As you reproduce every line below, keep it exactly as written and leave out the images.
--------
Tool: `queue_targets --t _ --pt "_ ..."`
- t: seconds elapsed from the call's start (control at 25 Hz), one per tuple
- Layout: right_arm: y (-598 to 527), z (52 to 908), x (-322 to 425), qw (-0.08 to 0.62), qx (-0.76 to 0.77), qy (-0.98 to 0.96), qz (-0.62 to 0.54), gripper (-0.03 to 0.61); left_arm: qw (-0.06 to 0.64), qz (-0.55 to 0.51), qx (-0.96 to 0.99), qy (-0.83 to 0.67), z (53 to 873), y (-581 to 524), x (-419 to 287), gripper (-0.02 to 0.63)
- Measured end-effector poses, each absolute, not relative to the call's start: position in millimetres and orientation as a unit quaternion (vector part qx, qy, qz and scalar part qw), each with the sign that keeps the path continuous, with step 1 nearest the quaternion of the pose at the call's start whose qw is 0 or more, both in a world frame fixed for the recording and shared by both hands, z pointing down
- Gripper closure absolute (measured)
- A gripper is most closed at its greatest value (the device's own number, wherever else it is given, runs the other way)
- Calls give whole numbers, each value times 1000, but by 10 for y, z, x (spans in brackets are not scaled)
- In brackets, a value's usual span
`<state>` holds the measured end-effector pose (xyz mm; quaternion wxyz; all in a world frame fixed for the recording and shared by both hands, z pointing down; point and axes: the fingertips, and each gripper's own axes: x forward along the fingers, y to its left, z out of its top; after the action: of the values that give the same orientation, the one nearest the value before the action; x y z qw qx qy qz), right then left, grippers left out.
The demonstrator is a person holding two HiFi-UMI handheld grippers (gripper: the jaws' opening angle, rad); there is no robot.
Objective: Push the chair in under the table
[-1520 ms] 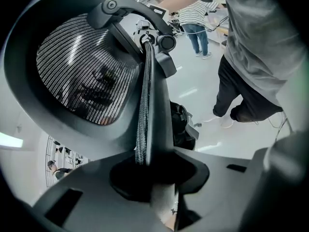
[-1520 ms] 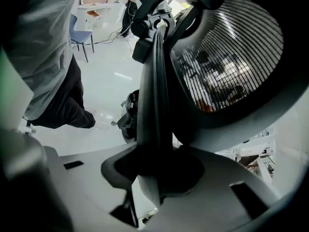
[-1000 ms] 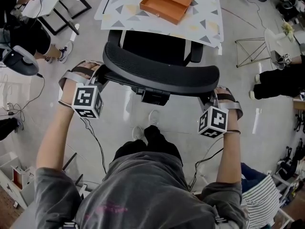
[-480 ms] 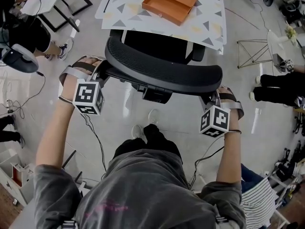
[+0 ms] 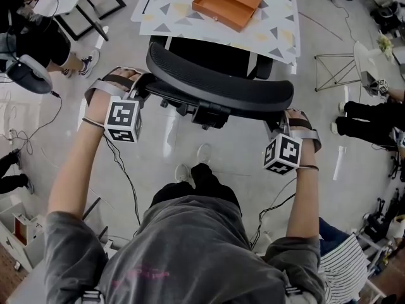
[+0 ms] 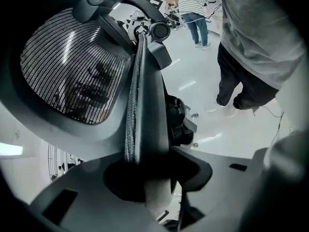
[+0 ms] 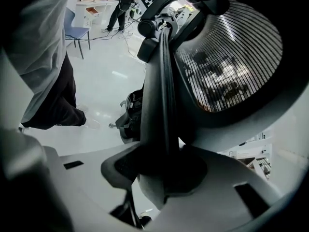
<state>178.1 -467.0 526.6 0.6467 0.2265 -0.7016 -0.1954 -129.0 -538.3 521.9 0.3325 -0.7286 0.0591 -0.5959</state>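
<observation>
The office chair [image 5: 221, 87] stands between your two tongs, its black mesh backrest spanning from one to the other, each end of the rim held between a pair of jaws. Your right tongs [image 5: 278, 126] are clamped on the right end of the rim, pads pressed against it. Your left tongs [image 5: 140, 92] have just been opening: the left end of the rim sits between the jaws, but they look slack around it rather than gripping. Just beyond the tongs, past the backrest, the chair's seat [image 5: 209, 59] is partly tucked beneath the near edge of the bench [image 5: 278, 33], which is covered in a triangle-patterned cloth. Farther beyond, on the bench, lies a shallow orange tray [image 5: 228, 4]. Judging by this, the push is mostly done: the seat is under and the backrest is near the bench edge. What may remain is a last short push, or simply releasing the right tongs and drawing both back.
</observation>
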Motion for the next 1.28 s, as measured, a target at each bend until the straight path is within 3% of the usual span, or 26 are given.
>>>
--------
■ Result for this task ■
Tool: `queue_targets --t _ --pt "_ ..."`
- t: seconds elapsed from the call's start (control at 25 Hz), one per tuple
- Layout: right_arm: y (-598 to 527), z (52 to 908), x (-322 to 425), qw (-0.08 to 0.62), qx (-0.76 to 0.77), qy (-0.98 to 0.96), qz (-0.62 to 0.54), gripper (-0.03 to 0.61); left_arm: qw (-0.06 to 0.64), qz (-0.55 to 0.51), qx (-0.96 to 0.99), qy (-0.83 to 0.67), z (53 to 873), y (-581 to 524), x (-419 to 287), gripper (-0.02 to 0.63)
- Measured end-effector poses, each absolute, not relative to the call's start: position in millimetres and orientation as a unit quaternion (vector part qx, qy, qz and scalar part qw), each with the sign that keeps the path continuous, with step 1 nearest the quaternion of the pose at the call's start whose qw is 0 or more, both in a world frame fixed for the recording and shared by both hands, z pointing down
- Gripper closure absolute (measured)
- A gripper is most closed at its greatest value (the device's own number, wherever else it is given, runs the other way)
- Calls give whole numbers, each value times 1000, but by 10 for y, z, x (spans in brackets are not scaled)
- In brackets, a value's usual span
`<state>` holds the measured end-effector pose (xyz mm; quaternion wxyz; all in a world frame fixed for the recording and shared by both hands, z pointing down; point and axes: the fingertips, and each gripper's own axes: x forward along the fingers, y to its left, z out of its top; after the action: of the values that give the same orientation, the one nearest the value before the action; x y z qw qx qy qz), right then left, grippers left out.
The demonstrator is a person holding two HiFi-UMI handheld grippers (gripper: the jaws' opening angle, rad); there is no robot.
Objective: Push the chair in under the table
[-1520 ms] 
[-1520 ms] 
[-1000 ms] 
[-480 ms] 
[+0 ms] 
[+0 ms] 
[+0 ms] 
<state>178.1 -467.0 526.6 0.6467 0.2265 -0.7016 -0.1954 -129.0 -538.3 521.9 0.3325 -0.7286 0.0591 -0.5959</state>
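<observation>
The office chair [image 5: 221, 87] stands between your two tongs, its black mesh backrest spanning from one to the other, each end of the rim held between a pair of jaws. Your right tongs [image 5: 278, 126] are clamped on the right end of the rim, pads pressed against it. Your left tongs [image 5: 140, 92] have just been opening: the left end of the rim sits between the jaws, but they look slack around it rather than gripping. Just beyond the tongs, past the backrest, the chair's seat [image 5: 209, 59] is partly tucked beneath the near edge of the bench [image 5: 278, 33], which is covered in a triangle-patterned cloth. Farther beyond, on the bench, lies a shallow orange tray [image 5: 228, 4]. Judging by this, the push is mostly done: the seat is under and the backrest is near the bench edge. What may remain is a last short push, or simply releasing the right tongs and drawing both back.
</observation>
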Motion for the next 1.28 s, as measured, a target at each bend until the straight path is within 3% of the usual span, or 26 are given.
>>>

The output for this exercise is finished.